After all, we are talking in David Murphy about a person that the Davis Joint Unified School District is paying not to work, while they have hired another person to work. So why is his departure a big loss for the Davis community as the Davis Enterprise boldly states?
The Enterprise describes his strength on the academic side, “where he distinguished himself first as an innovative principal of Davis High School and then as a visionary superintendent who never lost sight of his goal: What’s best for the students of Davis?”
Oh did he now? There have been longstanding complaints against Murphy for the failure to appropriately deal with issues of harassment, bullying, and racism on campus. In fact, those complaints stem back to his days as Davis High School Principal and the killing of a student, Thong Hy Huynh.
But it is more than that. There has been an utter failure to meet the needs of minority students–particularly the African-American students. The most recent incident being the resignation of Courtenay Tessler who was the adviser to the students of the Black Students Union. This was a devastating blow to the students in this organization, who relied on Ms. Tessler help and advice to them. By all accounts this was a devoted person and resource to many students in the high school.
The larger problem has been the lack of minority hires in this district. This problem falls squarely on the shoulders of the leadership and the Superintendent’s office. The previous Superintendent was largely seen as a hindrance to the efforts of many to have a more diverse teaching staff in the district.
Perhaps the strangest part of the editorial however was the end where it talked about “rocky times… particularly with regard to facilities.” The closing reads: “Ultimately, those issues cast a shadow over his shining record, and led the Board of Education to lose faith in him. What a loss his retirement is for the Davis community. We’ll truly miss David Murphy.”
I simply do not understand this sentiment. What an insult that is to the elected school board. Cast a shadow? More like eclipse the sun. We are talking about numerous and severe financial and conflict of interest problems that have literally plagued the district for the last several years.
This has been a tumultuous year for the school district with a number of different financial scandals. In November of 2006, the board halted construction on a new King High School building. Allegations were made at that time by Board Member Jim Provenza that “shoddy practices in the business office have cost us” money on the project. He further said, “I’m happy we have a new chief budget officer (Colby) and (we’re) cleaning up the mess we’ve had in the past.
Earlier this month the project was re-approved with money from redevelopment funds. Board member Tim Taylor cast the lone, “no” vote and he too made allegations about irregularities in board money use. “For me, the issue is some financially funky stuff that’s gone on to get us to this point. It has absolutely nothing to do with King High.”
In addition there has been several recent financial irregularities particularly involving King High and also concerning the former deputy superintendent for business Tahir Ahad who founded an educational consulting firm while employed with the DJUSD. He in turn recruited many fellow district employees to join him at the firm all the while everyone of them continued their full time employment with the district. This “moonlighting” by senior and middle management district employees resulted in them not doing their district jobs full time yet they received full time pay.

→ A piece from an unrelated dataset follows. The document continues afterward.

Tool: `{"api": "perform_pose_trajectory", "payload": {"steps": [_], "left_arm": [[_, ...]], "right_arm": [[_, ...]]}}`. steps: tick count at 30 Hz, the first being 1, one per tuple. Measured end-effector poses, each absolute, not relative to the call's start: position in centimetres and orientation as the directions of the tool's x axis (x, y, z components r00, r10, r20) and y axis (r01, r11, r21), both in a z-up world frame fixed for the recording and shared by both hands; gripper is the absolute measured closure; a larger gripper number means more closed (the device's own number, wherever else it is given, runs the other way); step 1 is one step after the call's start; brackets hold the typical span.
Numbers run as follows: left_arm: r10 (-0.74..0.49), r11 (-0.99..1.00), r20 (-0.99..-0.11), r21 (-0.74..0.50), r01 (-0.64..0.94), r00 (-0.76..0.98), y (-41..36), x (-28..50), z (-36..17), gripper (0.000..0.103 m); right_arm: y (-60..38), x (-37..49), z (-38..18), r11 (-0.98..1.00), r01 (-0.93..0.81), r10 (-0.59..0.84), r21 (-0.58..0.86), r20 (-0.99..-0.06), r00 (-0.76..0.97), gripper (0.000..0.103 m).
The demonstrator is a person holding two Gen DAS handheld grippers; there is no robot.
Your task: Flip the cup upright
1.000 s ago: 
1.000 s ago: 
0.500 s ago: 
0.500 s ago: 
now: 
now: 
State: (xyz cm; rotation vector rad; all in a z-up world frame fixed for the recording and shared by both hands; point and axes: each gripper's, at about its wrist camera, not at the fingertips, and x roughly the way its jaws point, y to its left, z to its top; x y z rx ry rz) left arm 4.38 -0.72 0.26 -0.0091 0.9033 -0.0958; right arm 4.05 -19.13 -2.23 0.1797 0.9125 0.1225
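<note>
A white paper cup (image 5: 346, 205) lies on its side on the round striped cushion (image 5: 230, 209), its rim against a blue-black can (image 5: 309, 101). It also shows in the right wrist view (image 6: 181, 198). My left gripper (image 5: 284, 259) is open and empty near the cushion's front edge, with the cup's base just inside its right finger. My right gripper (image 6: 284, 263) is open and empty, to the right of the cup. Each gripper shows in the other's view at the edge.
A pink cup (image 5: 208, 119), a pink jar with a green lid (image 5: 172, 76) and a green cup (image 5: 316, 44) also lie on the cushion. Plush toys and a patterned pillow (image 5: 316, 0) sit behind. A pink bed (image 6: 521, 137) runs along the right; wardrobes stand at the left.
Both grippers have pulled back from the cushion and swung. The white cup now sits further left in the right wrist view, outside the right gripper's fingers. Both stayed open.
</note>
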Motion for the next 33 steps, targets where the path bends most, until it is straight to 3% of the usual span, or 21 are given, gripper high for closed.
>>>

Furthermore, the former deputy superintendent for business Tahir Ahad was allowed to do much of his district work from his home office where he actually focused most of his time on his start-up business resulting in shoddy work product for the district and causing it to lose grant monies in the millions of dollars. The new school board put an end to this and has pushed for a new and comprehensive conflict of interest code to prevent this type of conduct from ever occurring again.
It is clear that there were multiple problems in the school district many of which were the result of David Murphy, his hires, and his policies. The new school board should be the ones commended for having the fortitude and foresight to make the tough changes that will ultimately produce a better product.
If David Murphy has led the district to better academics–in a community as well-educated as Davis–I would suggest that a replacement can do so as well without the financial fiascos, without the hiring problems, without the harassment problems, without so many other problems that the public really is not aware of because unfortunately the process is veiled behind a wall of confidentiality that protects personnel from public disclosure.
I would suggest that the Davis Enterprise view this as is akin to an iceberg. We can see the tip of the problems but we cannot view their full damage. We do not know what lies beneath the surface, but we do know it was bad enough that the district was willing to swallow over $13,000 per month on an individual who is no longer employed by the school district. That alone should tell the public what they need to know and that we should not be honoring and defending this man’s record.